+++ Data supplied

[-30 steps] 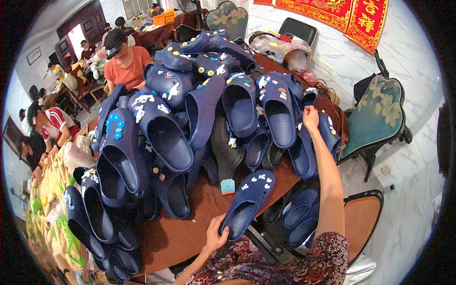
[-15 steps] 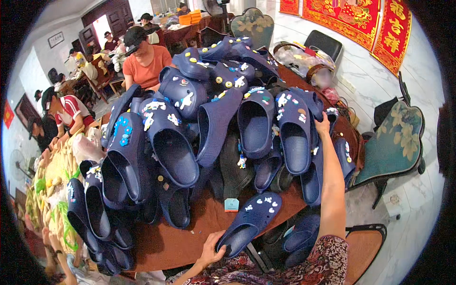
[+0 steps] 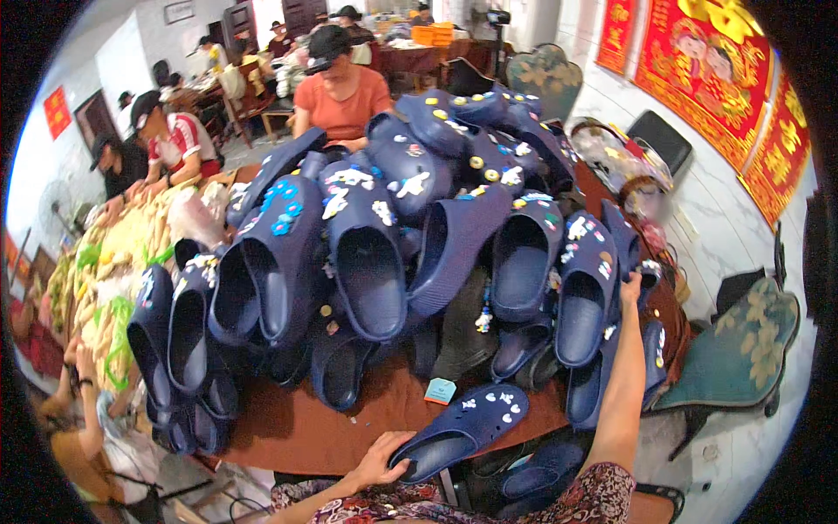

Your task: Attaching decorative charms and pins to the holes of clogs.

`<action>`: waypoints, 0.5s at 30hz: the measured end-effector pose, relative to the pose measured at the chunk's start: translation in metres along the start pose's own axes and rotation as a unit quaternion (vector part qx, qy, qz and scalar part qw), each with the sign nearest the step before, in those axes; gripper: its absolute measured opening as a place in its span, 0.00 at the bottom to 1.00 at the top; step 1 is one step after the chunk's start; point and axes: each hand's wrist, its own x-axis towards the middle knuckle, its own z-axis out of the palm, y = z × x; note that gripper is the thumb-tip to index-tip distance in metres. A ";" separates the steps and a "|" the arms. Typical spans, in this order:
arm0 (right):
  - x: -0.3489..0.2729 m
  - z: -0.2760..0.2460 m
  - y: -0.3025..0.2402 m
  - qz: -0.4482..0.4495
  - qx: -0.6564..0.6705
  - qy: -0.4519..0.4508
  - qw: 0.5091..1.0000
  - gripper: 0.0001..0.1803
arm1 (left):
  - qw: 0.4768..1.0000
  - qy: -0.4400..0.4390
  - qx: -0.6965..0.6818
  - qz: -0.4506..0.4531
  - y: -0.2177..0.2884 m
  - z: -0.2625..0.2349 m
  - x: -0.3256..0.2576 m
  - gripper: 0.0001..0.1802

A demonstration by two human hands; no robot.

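My left hand [image 3: 384, 458] is closed on the heel end of a navy clog [image 3: 463, 428] with white charms on its toe. That clog is at the table's front edge, its opening toward me. My right arm stretches to the right side of a large heap of navy clogs [image 3: 367, 271]. There my right hand [image 3: 630, 288] grips the lower end of another navy clog [image 3: 621, 236]; its fingers are partly hidden. Beside that stands a clog with coloured charms [image 3: 587, 288], opening outward. A small blue-green tag [image 3: 440, 390] lies on the brown tabletop [image 3: 288, 419].
More dark clogs [image 3: 541, 472] are below the table's front edge. To the right stands a green floral-backed chair [image 3: 742, 341]. Across the heap sits a person in an orange shirt [image 3: 345, 96]. At left, a table bears a pile of pale yellowish pieces [image 3: 113, 271]; other people work behind.
The view has swung left, so the scene sits farther right. The clog in my right hand stands more upright. My left hand keeps its hold on the front clog.
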 end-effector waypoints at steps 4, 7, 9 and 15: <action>-0.007 0.002 -0.017 -0.030 0.013 0.031 0.999 0.23 | 1.000 -0.023 0.001 -0.013 -0.001 -0.005 -0.003 0.32; -0.029 -0.017 -0.043 -0.070 0.012 0.054 0.996 0.23 | 1.000 -0.024 0.007 -0.012 -0.007 -0.003 -0.006 0.33; -0.043 -0.033 -0.062 -0.068 -0.007 0.059 0.996 0.26 | 0.999 -0.035 0.011 0.003 -0.010 -0.002 -0.006 0.33; -0.082 -0.104 -0.106 -0.011 -0.071 0.143 0.987 0.34 | 0.999 -0.010 0.010 0.049 -0.007 -0.001 -0.004 0.32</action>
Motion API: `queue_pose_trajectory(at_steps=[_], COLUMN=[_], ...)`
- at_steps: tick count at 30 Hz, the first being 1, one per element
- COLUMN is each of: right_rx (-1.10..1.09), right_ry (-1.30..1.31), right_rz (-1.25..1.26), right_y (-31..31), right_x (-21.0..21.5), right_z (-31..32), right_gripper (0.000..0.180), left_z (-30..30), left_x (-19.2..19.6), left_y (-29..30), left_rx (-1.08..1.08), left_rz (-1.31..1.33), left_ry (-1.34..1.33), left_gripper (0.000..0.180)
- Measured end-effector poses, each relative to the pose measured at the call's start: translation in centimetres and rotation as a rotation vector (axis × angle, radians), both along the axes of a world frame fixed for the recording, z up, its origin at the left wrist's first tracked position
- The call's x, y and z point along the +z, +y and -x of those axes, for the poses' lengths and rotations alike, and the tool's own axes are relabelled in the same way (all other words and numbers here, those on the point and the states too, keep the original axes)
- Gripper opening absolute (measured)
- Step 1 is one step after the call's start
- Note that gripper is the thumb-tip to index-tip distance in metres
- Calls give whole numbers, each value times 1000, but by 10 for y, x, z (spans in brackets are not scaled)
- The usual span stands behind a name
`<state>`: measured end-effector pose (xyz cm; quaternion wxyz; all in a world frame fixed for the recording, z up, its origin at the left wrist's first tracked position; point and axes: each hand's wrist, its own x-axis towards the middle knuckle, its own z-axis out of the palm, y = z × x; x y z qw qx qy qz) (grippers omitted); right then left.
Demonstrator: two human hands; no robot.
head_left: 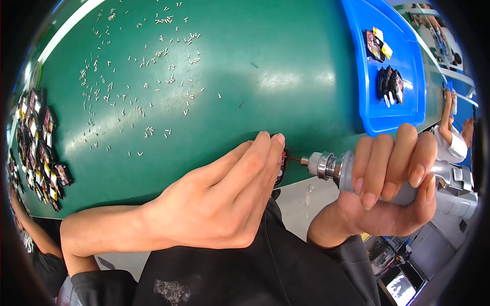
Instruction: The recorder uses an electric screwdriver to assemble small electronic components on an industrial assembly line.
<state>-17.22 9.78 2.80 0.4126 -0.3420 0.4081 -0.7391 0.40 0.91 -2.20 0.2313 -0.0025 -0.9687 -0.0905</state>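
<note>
My left hand (pixel 219 191) reaches across the near edge of the table with its fingers closed round a small black part (pixel 279 176) with a red patch. The hand covers most of that part. In my right hand (pixel 393 178) is a grey power screwdriver (pixel 323 166), held sideways with the fingers wrapped over its body. Its thin bit points left and meets the side of the black part, though the exact contact spot is too small to make out.
Many small silver screws (pixel 190 96) lie scattered over the green table (pixel 275 46). A heap of similar black parts (pixel 38 148) sits at the far left. Several more are in a blue tray (pixel 363 97) at the right. Other people (pixel 451 140) sit nearby.
</note>
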Motion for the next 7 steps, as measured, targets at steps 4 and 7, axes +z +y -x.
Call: queue_pose_trajectory(at_steps=[4,7], right_rx=[3,128], right_ry=[-27,8], right_rz=[18,-27], right_y=[-2,-8], right_x=[-2,3], right_z=[1,2], right_gripper=[18,19], left_z=[1,1], left_x=[2,0], left_y=[1,0], left_rx=[2,-8], left_rz=[15,76], left_ry=[0,13], left_gripper=[27,28])
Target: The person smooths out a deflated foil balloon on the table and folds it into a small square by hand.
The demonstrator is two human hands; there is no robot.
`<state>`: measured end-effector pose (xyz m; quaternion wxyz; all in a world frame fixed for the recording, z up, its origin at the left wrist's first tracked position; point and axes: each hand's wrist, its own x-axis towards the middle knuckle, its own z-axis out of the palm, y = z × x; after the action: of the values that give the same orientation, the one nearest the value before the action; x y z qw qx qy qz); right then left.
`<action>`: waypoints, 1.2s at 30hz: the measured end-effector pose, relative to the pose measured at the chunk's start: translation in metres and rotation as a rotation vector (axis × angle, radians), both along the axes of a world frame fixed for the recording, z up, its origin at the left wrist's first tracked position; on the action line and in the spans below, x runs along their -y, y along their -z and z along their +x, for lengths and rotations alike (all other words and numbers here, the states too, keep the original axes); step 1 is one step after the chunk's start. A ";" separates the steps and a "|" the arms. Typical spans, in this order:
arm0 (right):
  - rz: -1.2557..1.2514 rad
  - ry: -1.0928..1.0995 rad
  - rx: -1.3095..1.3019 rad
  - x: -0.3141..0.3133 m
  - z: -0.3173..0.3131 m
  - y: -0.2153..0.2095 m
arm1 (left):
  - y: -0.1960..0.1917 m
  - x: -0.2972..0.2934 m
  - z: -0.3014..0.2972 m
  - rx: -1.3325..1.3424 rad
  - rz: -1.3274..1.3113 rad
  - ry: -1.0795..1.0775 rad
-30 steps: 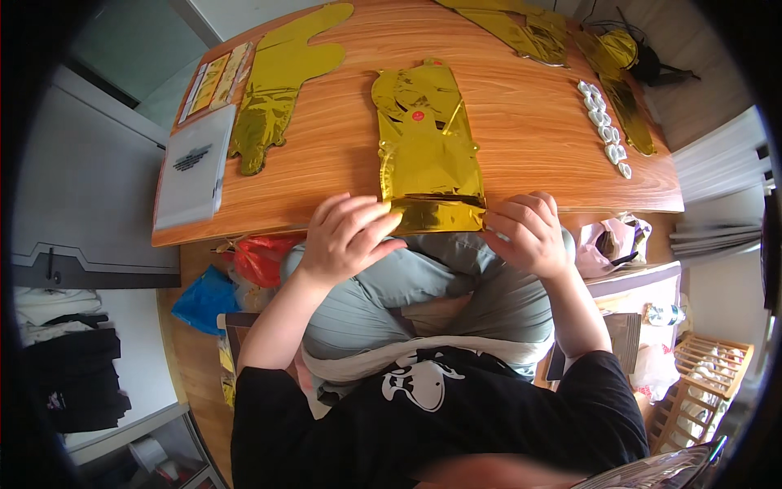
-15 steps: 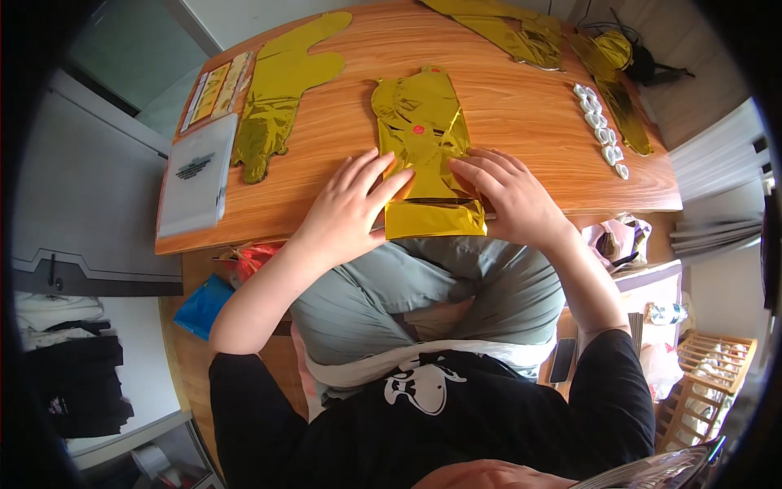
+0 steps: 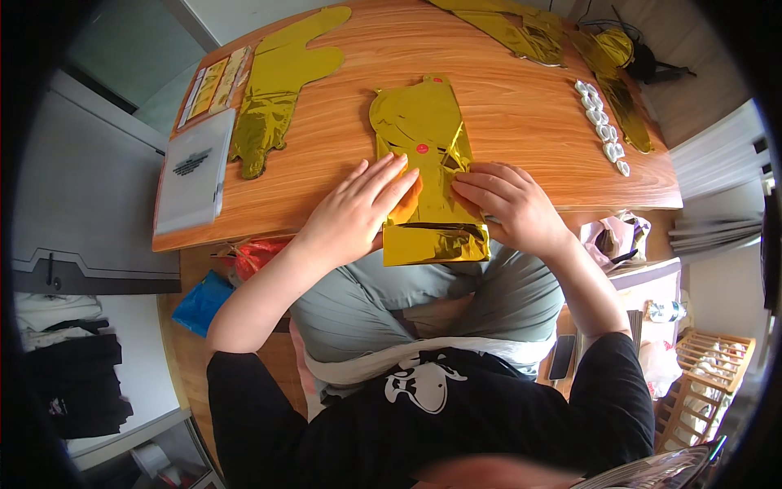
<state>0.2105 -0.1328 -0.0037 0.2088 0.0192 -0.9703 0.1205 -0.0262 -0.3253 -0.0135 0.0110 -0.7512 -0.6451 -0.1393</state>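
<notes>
A flat, deflated gold foil balloon (image 3: 419, 110) with red round dots lies in front of me. Its folded near end hangs over the table's front edge. On the balloon's left side, my left hand (image 3: 354, 200) rests with fingers stretched out and lying on the foil. My right hand (image 3: 513, 200) lies along the right side, fingers apart and slightly bent, their tips on the foil. Both thumbs are mostly hidden near the table edge. Creases run across the foil around the fingertips.
The wooden table (image 3: 326, 122) also bears another gold foil balloon (image 3: 285, 73) at left, more gold foil (image 3: 505, 33) at the back right, a clear plastic case (image 3: 194, 175), a printed sheet (image 3: 213, 85) and a row of small white rings (image 3: 601, 122). A blue bag (image 3: 204, 303) sits below left.
The foil balloon has slid toward me, and its folded end hangs lower over the edge. Both hands have shifted slightly nearer with it, fingers still lying on the foil.
</notes>
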 end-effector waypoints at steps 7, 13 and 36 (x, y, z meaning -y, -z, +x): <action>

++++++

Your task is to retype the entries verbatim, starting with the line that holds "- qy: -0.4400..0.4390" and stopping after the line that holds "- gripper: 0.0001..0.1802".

  - qy: -0.4400..0.4390
  - qx: -0.6965..0.6818
  - qz: -0.4506..0.4531
  - y: -0.2177..0.2884 m
  - z: -0.2625..0.2349 m
  - x: -0.3256..0.2576 m
  - gripper: 0.0001..0.1802

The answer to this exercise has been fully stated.